Because a decline in disposable income affects prices, the prices of essentials, such as food and utilities, often stay the same. In contrast, things considered to be wants instead of needs, such as travel and entertainment, may be more likely to get cheaper.

What business to avoid during recession? ›

5 types of businesses to avoid opening during a recession

While there are advantages and disadvantages to starting a business in a recession, luxury retail, hospitality, manufacturing, construction, and home services are known to be hit hard during tough economic times.

How to stop a recession? ›

The way to prevent a recession is to strengthen purchasing power. The strategy that can be applied is to spend massively so that the economic cycle does not stall and the business world is moved to be able to continue to invest.

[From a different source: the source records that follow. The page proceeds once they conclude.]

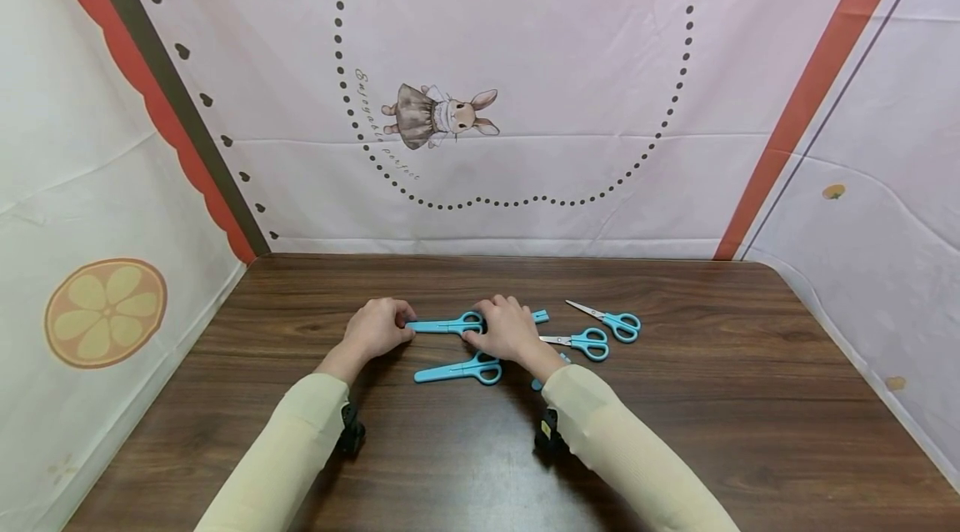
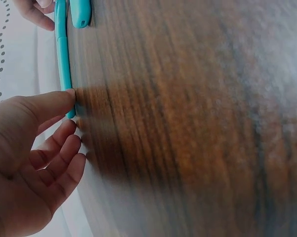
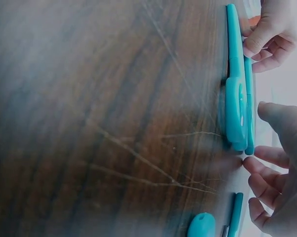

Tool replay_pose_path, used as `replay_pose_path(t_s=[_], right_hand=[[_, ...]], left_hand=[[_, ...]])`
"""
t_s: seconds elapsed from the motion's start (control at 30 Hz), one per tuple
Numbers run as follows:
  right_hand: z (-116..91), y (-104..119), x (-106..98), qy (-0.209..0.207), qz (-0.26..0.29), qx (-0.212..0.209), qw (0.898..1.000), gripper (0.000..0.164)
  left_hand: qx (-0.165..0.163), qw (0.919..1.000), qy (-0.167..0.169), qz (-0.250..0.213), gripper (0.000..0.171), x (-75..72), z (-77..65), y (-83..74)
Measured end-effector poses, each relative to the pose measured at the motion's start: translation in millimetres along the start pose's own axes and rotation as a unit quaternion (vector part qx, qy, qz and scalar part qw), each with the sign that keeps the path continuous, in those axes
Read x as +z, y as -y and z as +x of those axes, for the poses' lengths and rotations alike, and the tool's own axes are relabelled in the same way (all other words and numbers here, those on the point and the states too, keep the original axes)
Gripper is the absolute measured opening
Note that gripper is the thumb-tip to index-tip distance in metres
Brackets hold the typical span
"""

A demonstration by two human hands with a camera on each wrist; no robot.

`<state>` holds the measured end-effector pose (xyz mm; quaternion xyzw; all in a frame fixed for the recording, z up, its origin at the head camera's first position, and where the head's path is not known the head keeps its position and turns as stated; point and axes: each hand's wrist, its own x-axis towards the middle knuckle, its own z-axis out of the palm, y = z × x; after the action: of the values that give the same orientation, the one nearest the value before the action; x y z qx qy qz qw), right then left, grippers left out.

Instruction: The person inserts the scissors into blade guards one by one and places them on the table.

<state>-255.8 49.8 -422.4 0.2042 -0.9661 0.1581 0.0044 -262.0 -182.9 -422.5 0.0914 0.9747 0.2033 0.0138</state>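
A pair of light-blue scissors (image 1: 442,326) in a matching blade cover lies on the table, handles to the right. My left hand (image 1: 377,328) pinches the tip of the cover between thumb and fingers. Around the handle loops is my right hand (image 1: 510,330); in the right wrist view its thumb and fingers are spread apart, fingertips right at the handle end. Nearer to me lies a second pair of covered scissors (image 1: 450,372), parallel to the first.
Right of my right hand lie two uncovered scissors, one farther back (image 1: 621,326) and one nearer (image 1: 588,343), blades pointing left. Loose blue covers, one behind (image 1: 540,316) and one in front (image 1: 537,384), are partly hidden by the right hand and wrist. A printed cloth (image 1: 570,98) hangs behind the wooden table (image 1: 750,399).
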Motion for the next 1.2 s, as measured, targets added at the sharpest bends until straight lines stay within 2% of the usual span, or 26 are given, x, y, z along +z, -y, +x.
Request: replay_pose_path(t_s=[0.23, 0.5, 0.73, 0.97, 1.2], right_hand=[[-3.2, -1.4, -4.4, 0.007, 0.034, -0.007, 0.999, 0.046], [-4.9, -5.4, -7.0, -0.014, 0.053, -0.032, 0.998, 0.034], [-6.6, -8.2, -8.4, -0.037, 0.057, -0.064, 0.996, 0.031], [-10.9, -12.7, -11.7, -0.075, 0.066, -0.113, 0.989, 0.033], [-14.9, -17.9, -11.5, -0.08, 0.069, -0.129, 0.986, 0.033]], left_hand=[[0.001, 1.0, -0.005, -0.005, 0.016, -1.1, -0.3, 2.2], [0.004, 0.9998, -0.02, -0.009, 0.014, -3.3, -1.5, 5.1], [0.019, 0.9989, -0.041, -0.013, 0.01, -5.3, -3.3, 2.5], [0.03, 0.9981, -0.051, -0.017, 0.009, -4.4, -6.5, -1.7], [0.05, 0.9969, -0.056, -0.025, 0.007, -5.0, -12.3, -10.1]])
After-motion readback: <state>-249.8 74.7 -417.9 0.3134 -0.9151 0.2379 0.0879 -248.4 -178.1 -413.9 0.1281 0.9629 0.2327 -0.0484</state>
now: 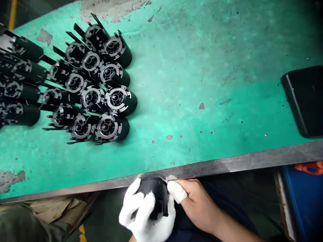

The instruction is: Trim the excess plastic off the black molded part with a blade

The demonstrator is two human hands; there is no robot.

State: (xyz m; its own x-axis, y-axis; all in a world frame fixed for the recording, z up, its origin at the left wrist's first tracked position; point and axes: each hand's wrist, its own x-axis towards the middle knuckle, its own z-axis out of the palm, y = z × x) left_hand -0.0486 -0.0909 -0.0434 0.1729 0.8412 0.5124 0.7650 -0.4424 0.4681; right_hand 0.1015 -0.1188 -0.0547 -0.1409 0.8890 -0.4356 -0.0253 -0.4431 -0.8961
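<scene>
Left hand (145,215), in a white glove, clenched around a black cylindrical plastic part (154,195), held just below the metal front edge of the bench (227,164), close to the body. Fingers wrapped over the part's side, likely to keep it steady and turned toward the other hand. Right hand (199,205), bare except for a white cot on one fingertip (177,191), pinched on a small thin blade or scraper (164,179) whose tip touches the upper rim of the part; exact tool too small to tell. Both hands pressed close together, apparently so the tool can work along the part's edge with control.

Further out, on the worn green bench surface, a cluster of similar black cylindrical parts (101,90) lying on their sides in tight rows at the left, open ends with pale ring-shaped insides facing the viewer, thin black prongs sticking out behind. More of the same (20,84) at the far left edge, partly cut off. Well apart, at the right edge of the bench, a black tray (306,101), only partly in view. Below the bench at the right, a blue bin (302,201) with something orange (310,167) at its top. At lower left, brown cardboard (50,208) and a dark green sleeve or cloth (20,225).
</scene>
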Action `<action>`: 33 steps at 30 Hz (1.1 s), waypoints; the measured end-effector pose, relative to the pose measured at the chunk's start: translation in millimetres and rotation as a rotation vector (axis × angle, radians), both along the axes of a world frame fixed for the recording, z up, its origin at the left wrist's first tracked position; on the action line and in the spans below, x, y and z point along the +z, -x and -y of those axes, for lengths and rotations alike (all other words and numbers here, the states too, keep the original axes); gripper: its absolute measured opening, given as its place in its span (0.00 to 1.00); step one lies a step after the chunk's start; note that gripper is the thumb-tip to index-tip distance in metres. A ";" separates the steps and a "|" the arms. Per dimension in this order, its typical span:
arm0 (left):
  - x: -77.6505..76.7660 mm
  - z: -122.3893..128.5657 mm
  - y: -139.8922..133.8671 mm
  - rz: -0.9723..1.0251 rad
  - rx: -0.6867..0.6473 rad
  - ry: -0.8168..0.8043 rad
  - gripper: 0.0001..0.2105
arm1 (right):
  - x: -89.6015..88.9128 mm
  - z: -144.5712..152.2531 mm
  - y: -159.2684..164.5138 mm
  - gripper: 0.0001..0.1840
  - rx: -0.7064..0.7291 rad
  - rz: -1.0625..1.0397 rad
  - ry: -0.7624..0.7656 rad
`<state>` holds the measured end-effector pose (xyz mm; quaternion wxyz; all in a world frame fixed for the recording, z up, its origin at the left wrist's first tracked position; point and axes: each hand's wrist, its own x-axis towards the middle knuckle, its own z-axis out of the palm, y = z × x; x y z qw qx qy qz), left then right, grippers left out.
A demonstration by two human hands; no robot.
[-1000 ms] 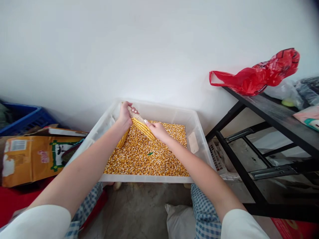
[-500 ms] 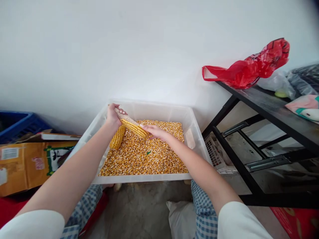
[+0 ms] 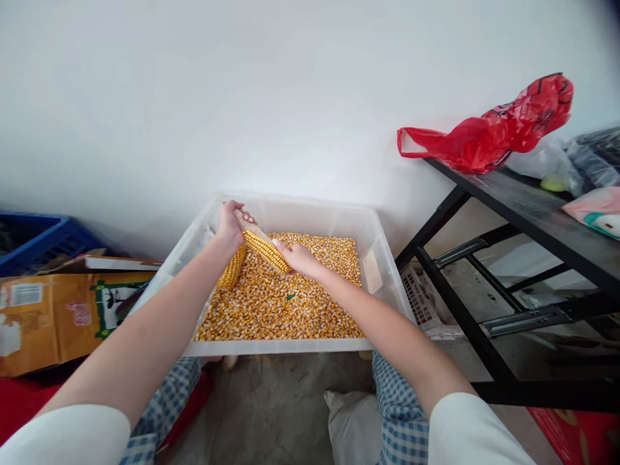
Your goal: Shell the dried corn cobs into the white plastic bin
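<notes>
A partly stripped corn cob (image 3: 266, 250) slants over the bin, its upper end pale and bare of kernels, the rest yellow. Around the bare upper end my left hand (image 3: 231, 223) is closed. My right hand (image 3: 298, 258) grips the lower end, thumb on top of the kernels and the other fingers mostly hidden beneath. Loose corn kernels (image 3: 290, 316) cover the bottom of the translucent plastic bin (image 3: 276, 347). Another yellow corn cob (image 3: 232, 268) rests on them at the left, partly behind my left hand and the held cob.
At the right stands a black metal frame table (image 3: 527, 200) with a red plastic bag (image 3: 489, 139) on its corner. Below it is a white basket (image 3: 419, 297). Cardboard (image 3: 68, 316) and a blue crate (image 3: 48, 242) lie left. A pale sack (image 3: 353, 423) sits on the floor.
The right hand's fingers have closed in around the cob's lower end. Both hands and the cob appear slightly further right, while the whole view has shifted a little.
</notes>
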<state>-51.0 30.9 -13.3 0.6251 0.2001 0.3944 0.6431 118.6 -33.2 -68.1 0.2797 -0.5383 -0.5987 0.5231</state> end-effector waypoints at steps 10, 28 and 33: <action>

How to prepare for a recession in 2024? ›

First, consider reducing exposure to volatile stocks and increasing cash holdings. Cash may not be the most exciting play, but it reduces market risk and provides financial flexibility if a recession creates potential buying opportunities in 2024.

What are five money saving tips to survive a recession? ›

What happens in a recession?
  • Take stock of your financial priorities. ...
  • Focus on debt repayment if you're able. ...
  • Consider your career opportunities, both now and in the future. ...
  • Try to bolster your emergency fund ahead of time. ...
  • Make an effort to stay on top of your financial situation.